One of the world's leading providers of wireless communications, semiconductors and advanced dectronics systems and services, Motorola (NYSE: MOT) was selected as a stock pick in October 1995 by PaineWebber stockbroker Gwen Salley. Although the stock dropped from $75 1/2 to $65 1/2 in a year's time, Salley considers it worth buying and holding. Readers who bought $1,000 worth of Motorola stock last October (14 shares at $75) would have lost about $100.

However, now isn't the time to sell. Instead, hold on to the stock until it climbs back up, Sally advises. "The company is well positioned in the overseas market, which accounted for around 70% of its wireless revenues. These markets are expanding faster than the U.S. market."
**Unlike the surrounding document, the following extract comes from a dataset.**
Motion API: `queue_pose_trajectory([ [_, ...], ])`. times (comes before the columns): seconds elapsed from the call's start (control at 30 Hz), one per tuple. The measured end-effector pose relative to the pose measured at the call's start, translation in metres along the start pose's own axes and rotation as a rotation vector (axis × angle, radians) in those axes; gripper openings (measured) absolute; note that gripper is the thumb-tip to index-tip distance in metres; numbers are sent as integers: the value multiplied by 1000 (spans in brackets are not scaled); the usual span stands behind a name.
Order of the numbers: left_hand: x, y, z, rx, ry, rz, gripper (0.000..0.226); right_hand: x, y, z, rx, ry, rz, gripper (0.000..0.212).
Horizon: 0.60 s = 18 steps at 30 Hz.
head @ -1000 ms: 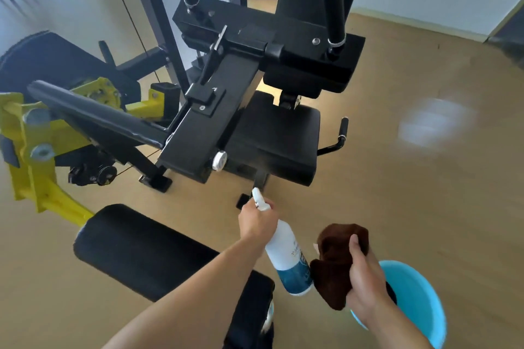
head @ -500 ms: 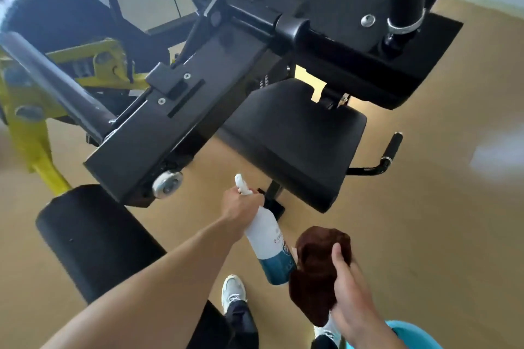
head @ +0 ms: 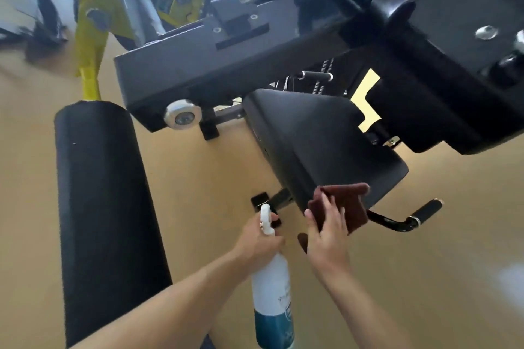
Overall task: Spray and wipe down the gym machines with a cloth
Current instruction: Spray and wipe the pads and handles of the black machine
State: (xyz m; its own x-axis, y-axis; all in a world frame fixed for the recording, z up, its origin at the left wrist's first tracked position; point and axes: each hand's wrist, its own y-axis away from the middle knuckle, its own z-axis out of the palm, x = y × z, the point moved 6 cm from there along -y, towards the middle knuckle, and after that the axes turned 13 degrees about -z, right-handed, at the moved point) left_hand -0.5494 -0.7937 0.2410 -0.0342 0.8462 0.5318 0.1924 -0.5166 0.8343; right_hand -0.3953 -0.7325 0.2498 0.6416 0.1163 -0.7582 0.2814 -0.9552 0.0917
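Observation:
A black gym machine fills the upper half, with a padded seat [head: 317, 136] jutting toward me. My right hand [head: 326, 232] presses a brown cloth [head: 347, 204] against the seat's front edge, fingers spread flat on it. Just left of it, my left hand [head: 259, 238] grips the neck of a white spray bottle [head: 270, 286] with a blue base, nozzle pointing up, bottle hanging downward.
A black foam roller pad [head: 99, 207] runs down the left. The black frame arm [head: 226, 59] with a silver knob [head: 183, 117] overhangs it. A black handle lever [head: 408, 219] sticks out right of the cloth. Yellow frame parts [head: 90, 37] stand at upper left. Tan floor lies below.
I have leaned in closer to the machine. My right hand moved forward and laid the cloth on the seat's front edge. The blue bucket has left the view.

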Motion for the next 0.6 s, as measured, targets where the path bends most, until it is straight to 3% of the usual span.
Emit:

The company reported sales of $7 billion in the first quarter of 1996, up 16% from last year. Earnings were $384 million compared with $372 million a year earlier. But by the second quarter, Motorola's net income had fallen by 32.2% to $326 million or 54 cents a share, due to weak sales of semiconductors and handsets for cellular telephones. This was well short of earnings of 69 cents predicted by analysts.

Despite a gloomy short-term Wall Street sales forecast, Motorola vice chairman and CEO Gary Tooker declares that new products and diverse technologies are setting the stage for Motorola's sustained long-term growth and bid for global leadership. "Motorola should benefit from the tremendous long-term pent-up demand for wireless communications and advanced electronics throughout the developing world."

In May 1996, the company signed a $100 million deal with a Czech Republic company, Radiomobil, to provide technology for a global mobile phone network. Motorola's Cellular Infrastructure Group also deployed the first wireless telephone network, the Wireless Local Loop in Benin, Africa. The company says that for many of these remote customers, this fixed wireless system provides their first telephone service.

Among other new product developments, the company announced in June that it was jointly building a $1.5 billion semiconductor plant in Richmond, Virginia, with Siemens Semiconductor Group. The plant will begin manufacturing 64-megabit dynamic random access memory chips in mid-1998.